TRY IT
Please repeat each line below exactly, with no images in the copy.
--*--
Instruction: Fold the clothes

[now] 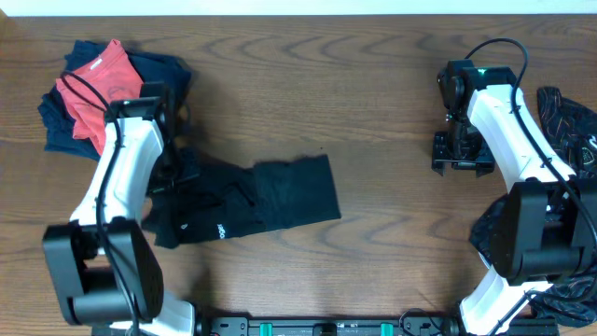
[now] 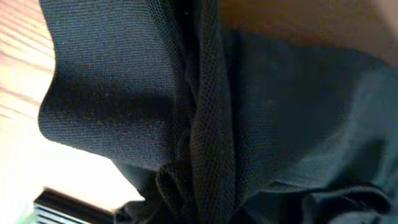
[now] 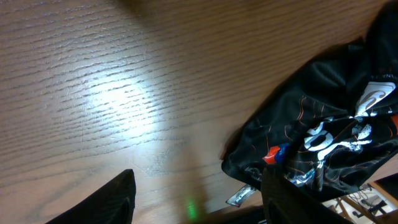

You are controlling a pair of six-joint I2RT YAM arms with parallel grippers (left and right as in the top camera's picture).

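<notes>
1. The left gripper (image 1: 173, 168) had its fingertips buried under its own wrist and the black garment (image 1: 280, 191); I couldn't tell whether they were closed.
2. Its wrist camera gave only dark mesh folds, blurred toward the edges.
3. The white lettering (image 1: 220, 231) on that garment was too small to read.
4. The printed garment (image 1: 571, 117) ran off the right edge, partly behind the right arm (image 1: 508, 121).
5. Beneath a red garment (image 1: 112, 70), navy clothes (image 1: 163, 67) lay half hidden; their number was unclear.
</notes>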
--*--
OUTPUT FOR THIS TASK
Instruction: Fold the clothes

[now] 
[now] 
[now] 

You are controlling a pair of six-joint I2RT YAM arms with parallel grippers (left and right as in the top camera's picture).

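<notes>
1. The left gripper (image 1: 173, 168) had its fingertips buried under its own wrist and the black garment (image 1: 280, 191); I couldn't tell whether they were closed.
2. Its wrist camera gave only dark mesh folds, blurred toward the edges.
3. The white lettering (image 1: 220, 231) on that garment was too small to read.
4. The printed garment (image 1: 571, 117) ran off the right edge, partly behind the right arm (image 1: 508, 121).
5. Beneath a red garment (image 1: 112, 70), navy clothes (image 1: 163, 67) lay half hidden; their number was unclear.
</notes>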

With this, the answer is complete.